Task prompt:
With the pictures removed, the data below must be transcribed in full and exactly.

==== Data ====

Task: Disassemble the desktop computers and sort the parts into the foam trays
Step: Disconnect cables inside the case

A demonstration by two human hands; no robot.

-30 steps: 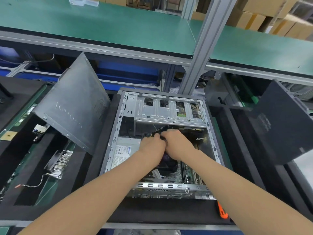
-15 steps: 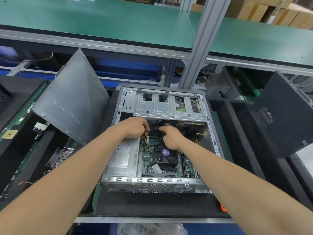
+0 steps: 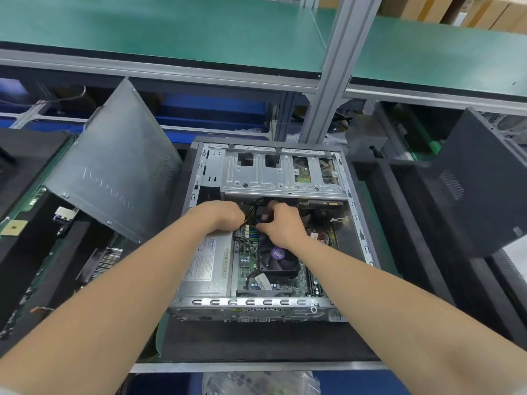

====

Expected answer:
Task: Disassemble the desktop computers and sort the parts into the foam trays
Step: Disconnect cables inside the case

A demonstration by two human hands; no robot.

-30 steps: 
-15 steps: 
+0 steps: 

What the exercise required has been answered in full.